Directions for this task:
I would like the lines below, from the one with "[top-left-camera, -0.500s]" through the one with "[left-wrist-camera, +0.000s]", copied exactly and without any pictures.

Given information:
########

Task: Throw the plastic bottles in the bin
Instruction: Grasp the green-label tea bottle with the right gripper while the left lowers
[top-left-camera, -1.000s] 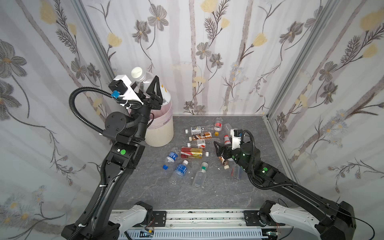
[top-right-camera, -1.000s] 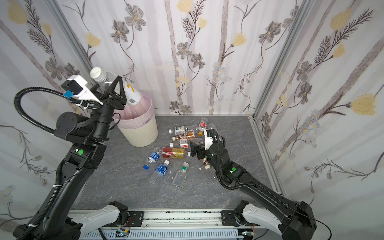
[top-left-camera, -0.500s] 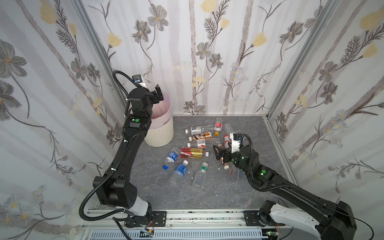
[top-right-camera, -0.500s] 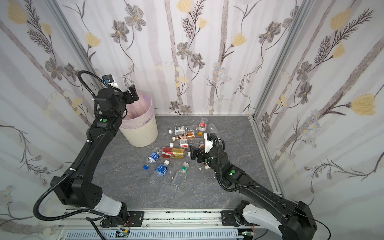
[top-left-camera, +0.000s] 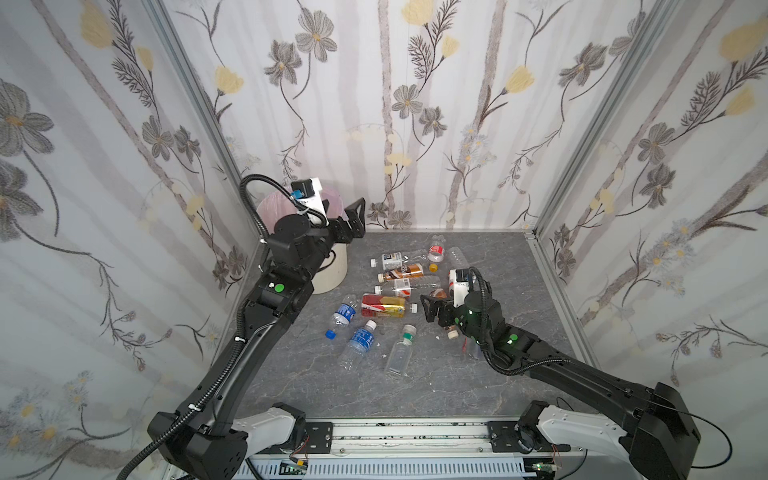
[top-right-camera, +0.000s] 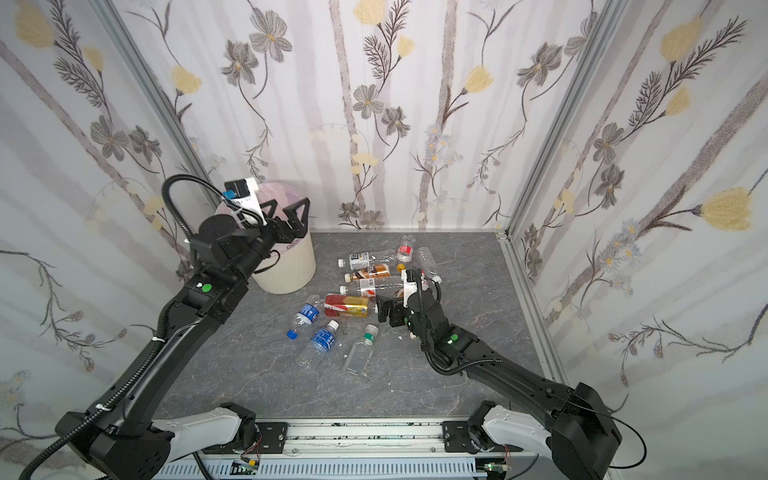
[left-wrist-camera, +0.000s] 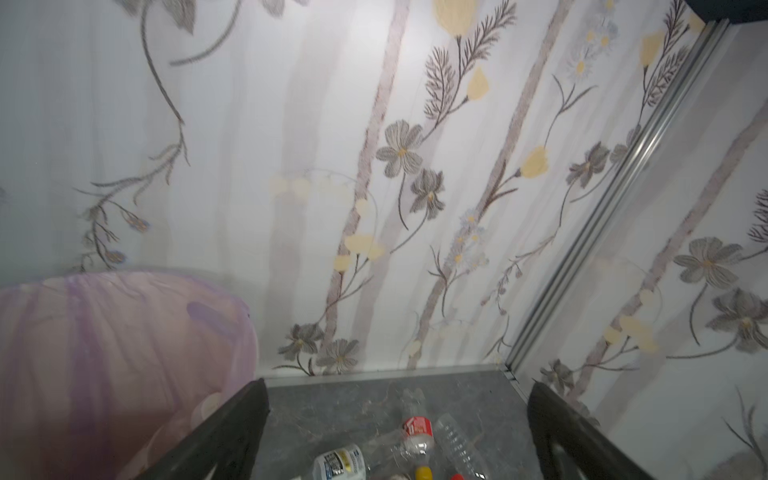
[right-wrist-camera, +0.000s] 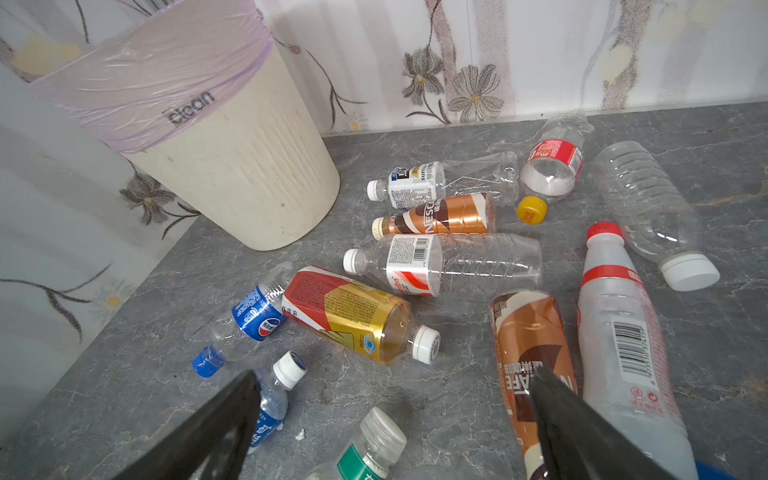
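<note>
Several plastic bottles lie on the grey floor, among them a red-and-gold one (top-left-camera: 382, 305) (right-wrist-camera: 349, 316), a brown-label one (right-wrist-camera: 530, 357) and a green-label one (top-left-camera: 401, 349) (right-wrist-camera: 370, 453). The cream bin (top-left-camera: 334, 266) (top-right-camera: 291, 270) (right-wrist-camera: 232, 178), lined with a pink bag (left-wrist-camera: 104, 353), stands at the back left. My left gripper (top-left-camera: 344, 208) (top-right-camera: 286, 210) (left-wrist-camera: 395, 399) hangs open and empty by the bin's right rim, above the floor. My right gripper (top-left-camera: 428, 309) (top-right-camera: 380, 311) (right-wrist-camera: 395, 386) is open and empty, low over the floor between the red-and-gold and brown-label bottles.
Flowered walls close the cell at the back and on both sides. A loose yellow cap (right-wrist-camera: 532, 210) lies among the far bottles. A bare stretch of floor (top-left-camera: 415, 386) runs along the front, by the rail.
The left gripper held a white-capped bottle high over the bin, then opened; the bottle is gone from it, and it has swung down to the bin's right. The right gripper crept slightly lower.
</note>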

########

Exercise response:
[top-left-camera, -0.500s] 
[top-right-camera, -0.500s] 
[top-left-camera, +0.000s] 
[top-right-camera, +0.000s] 
[left-wrist-camera, +0.000s] 

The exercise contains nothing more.